*About this task:* The following data has a line with "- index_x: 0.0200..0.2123" and a line with "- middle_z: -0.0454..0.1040". Write out exactly those lines and all the lines between them.

*Provided material:*
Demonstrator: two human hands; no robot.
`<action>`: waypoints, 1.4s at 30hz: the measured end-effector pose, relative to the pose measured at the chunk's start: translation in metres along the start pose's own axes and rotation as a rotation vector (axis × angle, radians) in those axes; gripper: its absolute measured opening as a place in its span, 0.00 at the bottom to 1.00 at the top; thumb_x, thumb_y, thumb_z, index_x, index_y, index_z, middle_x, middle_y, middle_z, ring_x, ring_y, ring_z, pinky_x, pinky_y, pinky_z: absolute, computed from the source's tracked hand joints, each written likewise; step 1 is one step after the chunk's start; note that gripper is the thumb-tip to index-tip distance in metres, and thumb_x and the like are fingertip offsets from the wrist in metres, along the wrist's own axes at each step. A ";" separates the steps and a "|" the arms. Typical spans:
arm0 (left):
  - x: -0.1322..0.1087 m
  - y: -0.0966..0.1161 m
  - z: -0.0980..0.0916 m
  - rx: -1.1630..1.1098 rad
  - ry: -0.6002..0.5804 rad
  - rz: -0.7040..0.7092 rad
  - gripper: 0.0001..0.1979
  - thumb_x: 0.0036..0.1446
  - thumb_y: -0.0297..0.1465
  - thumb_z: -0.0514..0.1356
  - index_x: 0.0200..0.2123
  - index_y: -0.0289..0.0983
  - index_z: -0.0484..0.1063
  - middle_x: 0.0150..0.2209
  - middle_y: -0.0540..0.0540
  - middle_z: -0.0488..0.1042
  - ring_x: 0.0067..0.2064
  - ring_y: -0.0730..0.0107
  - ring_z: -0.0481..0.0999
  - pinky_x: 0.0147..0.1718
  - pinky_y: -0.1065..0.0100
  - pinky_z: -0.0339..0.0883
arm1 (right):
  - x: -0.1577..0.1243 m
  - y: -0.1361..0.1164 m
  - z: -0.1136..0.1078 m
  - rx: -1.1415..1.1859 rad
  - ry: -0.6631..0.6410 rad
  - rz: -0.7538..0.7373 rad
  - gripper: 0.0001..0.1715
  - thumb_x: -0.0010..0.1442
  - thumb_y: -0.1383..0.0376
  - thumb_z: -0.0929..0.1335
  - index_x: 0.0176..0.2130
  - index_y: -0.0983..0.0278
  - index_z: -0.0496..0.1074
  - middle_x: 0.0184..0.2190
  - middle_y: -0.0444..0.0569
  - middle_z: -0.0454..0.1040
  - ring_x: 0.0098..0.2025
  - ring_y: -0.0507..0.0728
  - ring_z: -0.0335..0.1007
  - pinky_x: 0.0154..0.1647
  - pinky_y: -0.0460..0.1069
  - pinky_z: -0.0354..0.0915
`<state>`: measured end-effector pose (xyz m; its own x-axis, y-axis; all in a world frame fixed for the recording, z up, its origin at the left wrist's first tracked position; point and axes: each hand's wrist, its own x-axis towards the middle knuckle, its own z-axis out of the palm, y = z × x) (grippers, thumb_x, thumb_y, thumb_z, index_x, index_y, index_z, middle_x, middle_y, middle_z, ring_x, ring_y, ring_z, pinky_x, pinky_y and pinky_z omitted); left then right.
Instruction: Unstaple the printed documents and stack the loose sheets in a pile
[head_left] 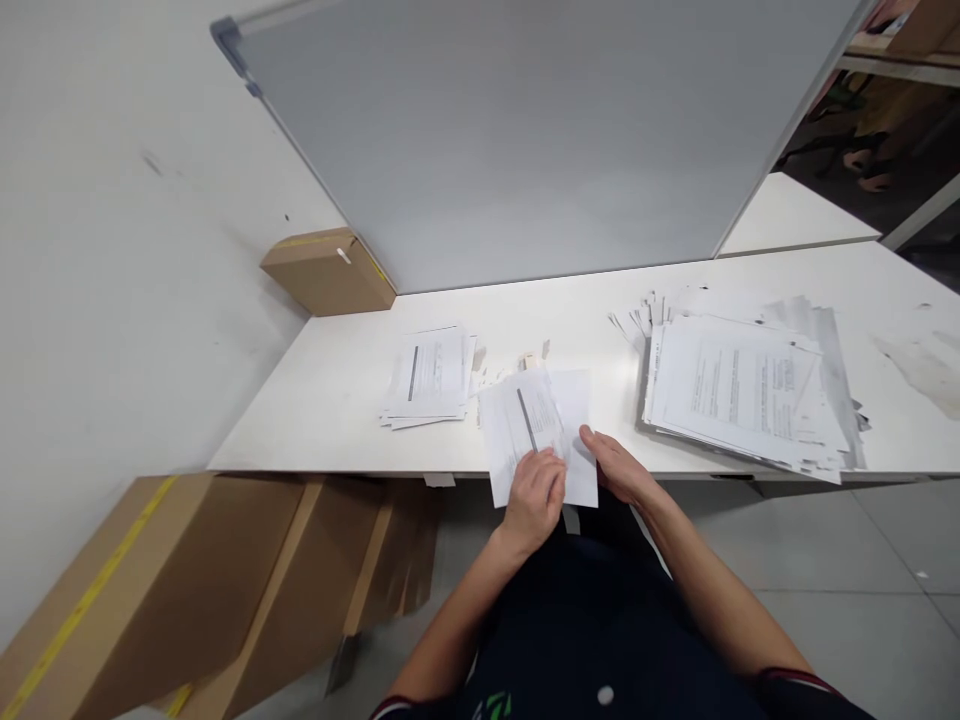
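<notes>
A printed sheet with a dark bar [525, 420] lies at the front edge of the white table [315, 400], on top of another white sheet [577, 400]. My left hand [534, 497] rests on the lower part of the printed sheet, fingers curled against the paper. My right hand [616, 466] holds the lower right edge of the sheets, fingers closed on the paper. A small stack of printed papers [431, 377] sits to the left. A large, thick, untidy pile of papers [750, 392] lies to the right.
A whiteboard [525, 130] leans against the wall behind the table. A small cardboard box [328, 270] sits at the table's back left corner. Flat cardboard boxes [187, 580] lean under the table on the left. Small paper scraps [517, 362] lie mid-table.
</notes>
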<state>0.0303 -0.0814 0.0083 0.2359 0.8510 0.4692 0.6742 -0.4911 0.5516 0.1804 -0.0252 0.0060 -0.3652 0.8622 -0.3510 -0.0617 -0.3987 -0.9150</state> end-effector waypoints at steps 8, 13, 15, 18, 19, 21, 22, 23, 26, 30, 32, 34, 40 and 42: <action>-0.001 -0.018 -0.014 -0.047 0.118 -0.013 0.09 0.55 0.31 0.53 0.38 0.38 0.69 0.40 0.43 0.72 0.50 0.62 0.67 0.51 0.54 0.58 | -0.003 0.004 0.001 -0.071 0.044 -0.084 0.22 0.50 0.58 0.67 0.44 0.67 0.70 0.36 0.50 0.76 0.39 0.60 0.71 0.40 0.53 0.66; 0.014 -0.042 -0.035 -0.327 0.472 -0.569 0.24 0.55 0.39 0.54 0.53 0.37 0.57 0.48 0.39 0.65 0.50 0.64 0.66 0.48 0.60 0.61 | -0.010 -0.011 0.003 -0.120 0.090 -0.179 0.24 0.53 0.56 0.65 0.46 0.66 0.69 0.38 0.50 0.75 0.40 0.60 0.71 0.38 0.52 0.67; 0.023 -0.041 -0.040 -0.471 0.406 -0.611 0.27 0.54 0.41 0.53 0.55 0.37 0.54 0.49 0.38 0.65 0.51 0.64 0.66 0.48 0.63 0.61 | -0.010 -0.021 0.006 -0.156 0.091 -0.283 0.22 0.54 0.56 0.65 0.46 0.65 0.70 0.40 0.49 0.75 0.43 0.60 0.70 0.41 0.52 0.66; 0.036 -0.030 -0.044 -0.503 0.439 -0.548 0.26 0.55 0.42 0.53 0.53 0.37 0.56 0.49 0.39 0.65 0.52 0.64 0.65 0.49 0.65 0.60 | -0.006 -0.033 0.008 -0.193 0.082 -0.435 0.20 0.55 0.58 0.64 0.46 0.63 0.70 0.42 0.48 0.74 0.46 0.60 0.68 0.47 0.53 0.63; 0.039 -0.027 -0.044 -0.487 0.473 -0.514 0.24 0.55 0.42 0.52 0.52 0.37 0.57 0.49 0.39 0.66 0.52 0.64 0.65 0.49 0.65 0.60 | -0.004 -0.035 0.008 -0.200 0.077 -0.470 0.19 0.55 0.59 0.64 0.46 0.63 0.70 0.43 0.48 0.73 0.47 0.60 0.67 0.48 0.53 0.63; 0.041 -0.023 -0.042 -0.455 0.519 -0.462 0.22 0.56 0.41 0.51 0.51 0.37 0.58 0.48 0.40 0.66 0.51 0.65 0.65 0.49 0.65 0.59 | 0.000 -0.037 0.005 -0.216 0.071 -0.501 0.19 0.55 0.59 0.64 0.46 0.63 0.70 0.43 0.48 0.73 0.47 0.60 0.67 0.48 0.54 0.62; 0.041 -0.023 -0.040 -0.436 0.525 -0.455 0.21 0.57 0.41 0.50 0.51 0.37 0.59 0.47 0.40 0.67 0.51 0.65 0.65 0.49 0.65 0.59 | 0.003 -0.036 0.003 -0.230 0.074 -0.498 0.19 0.55 0.59 0.65 0.46 0.63 0.70 0.43 0.48 0.73 0.47 0.61 0.67 0.48 0.55 0.62; 0.040 -0.024 -0.038 -0.418 0.515 -0.458 0.21 0.57 0.41 0.50 0.51 0.37 0.59 0.47 0.40 0.67 0.50 0.65 0.66 0.49 0.65 0.59 | 0.005 -0.035 0.001 -0.244 0.081 -0.488 0.19 0.55 0.58 0.65 0.45 0.63 0.71 0.43 0.49 0.74 0.47 0.61 0.67 0.48 0.55 0.62; 0.034 -0.028 -0.029 -0.389 0.426 -0.469 0.22 0.58 0.41 0.48 0.53 0.37 0.57 0.47 0.40 0.67 0.50 0.65 0.66 0.48 0.64 0.59 | 0.009 -0.030 -0.004 -0.263 0.097 -0.432 0.20 0.53 0.58 0.66 0.44 0.64 0.71 0.42 0.49 0.74 0.46 0.61 0.68 0.47 0.55 0.63; 0.031 -0.028 -0.022 -0.359 0.379 -0.441 0.20 0.59 0.38 0.47 0.53 0.38 0.56 0.47 0.40 0.66 0.50 0.66 0.66 0.49 0.63 0.59 | 0.009 -0.028 -0.004 -0.280 0.125 -0.398 0.20 0.53 0.56 0.65 0.43 0.64 0.71 0.42 0.49 0.74 0.46 0.61 0.68 0.47 0.55 0.62; 0.033 -0.027 -0.022 -0.338 0.410 -0.426 0.19 0.59 0.38 0.46 0.52 0.38 0.56 0.47 0.40 0.66 0.49 0.66 0.66 0.49 0.63 0.59 | 0.009 -0.030 -0.003 -0.286 0.151 -0.411 0.21 0.53 0.55 0.65 0.42 0.64 0.72 0.42 0.49 0.74 0.47 0.61 0.67 0.48 0.55 0.61; 0.034 -0.028 -0.021 -0.325 0.433 -0.427 0.19 0.60 0.38 0.46 0.53 0.38 0.56 0.46 0.40 0.66 0.48 0.66 0.66 0.48 0.63 0.59 | 0.009 -0.031 -0.002 -0.294 0.165 -0.417 0.20 0.53 0.55 0.65 0.41 0.64 0.72 0.41 0.49 0.74 0.46 0.61 0.67 0.47 0.54 0.62; 0.033 -0.039 -0.015 -0.287 0.322 -0.503 0.20 0.59 0.38 0.47 0.53 0.38 0.55 0.43 0.41 0.67 0.45 0.66 0.68 0.44 0.64 0.61 | 0.013 -0.027 -0.004 -0.322 0.131 -0.384 0.18 0.53 0.56 0.65 0.39 0.65 0.71 0.38 0.49 0.75 0.42 0.60 0.69 0.43 0.52 0.63; 0.034 -0.041 -0.013 -0.251 0.311 -0.506 0.16 0.59 0.38 0.47 0.47 0.37 0.60 0.39 0.42 0.68 0.42 0.66 0.68 0.42 0.63 0.61 | 0.015 -0.024 -0.004 -0.297 0.122 -0.386 0.18 0.53 0.56 0.65 0.41 0.64 0.71 0.41 0.49 0.74 0.44 0.60 0.68 0.45 0.52 0.62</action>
<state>0.0012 -0.0350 0.0103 -0.3074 0.9135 0.2664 0.4563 -0.1041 0.8837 0.1803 -0.0009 0.0219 -0.2555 0.9666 0.0197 0.1024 0.0473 -0.9936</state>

*Answer for the task:*
  - index_x: 0.0200..0.2123
  - index_y: -0.0289..0.0983
  - index_z: -0.0484..0.1063
  - middle_x: 0.0150..0.2209
  - middle_y: -0.0540..0.0540
  - middle_z: -0.0488..0.1042
  - ring_x: 0.0067..0.2064
  - ring_y: -0.0730..0.0107
  - ring_z: -0.0481..0.0999
  - pinky_x: 0.0147..0.1718
  - pinky_y: -0.1065..0.0100
  - pinky_z: -0.0339..0.0883
arm1 (right):
  - x: -0.1577..0.1243 m
  - y: -0.1361..0.1164 m
  - z: -0.1136..0.1078 m
  - rx: -1.1415..1.1859 rad
  - ry: -0.6631..0.6410 rad
  - rz: -0.7538..0.7373 rad
  - gripper: 0.0001..0.1715
  - thumb_x: -0.0010..0.1442
  - thumb_y: -0.1383..0.0376
  - thumb_z: -0.0929..0.1335
  - index_x: 0.0176..0.2130
  - index_y: -0.0983..0.0278
  - index_z: -0.0496..0.1074
  - middle_x: 0.0184..0.2190
  - middle_y: -0.0444..0.0569
  - middle_z: -0.0454..0.1040

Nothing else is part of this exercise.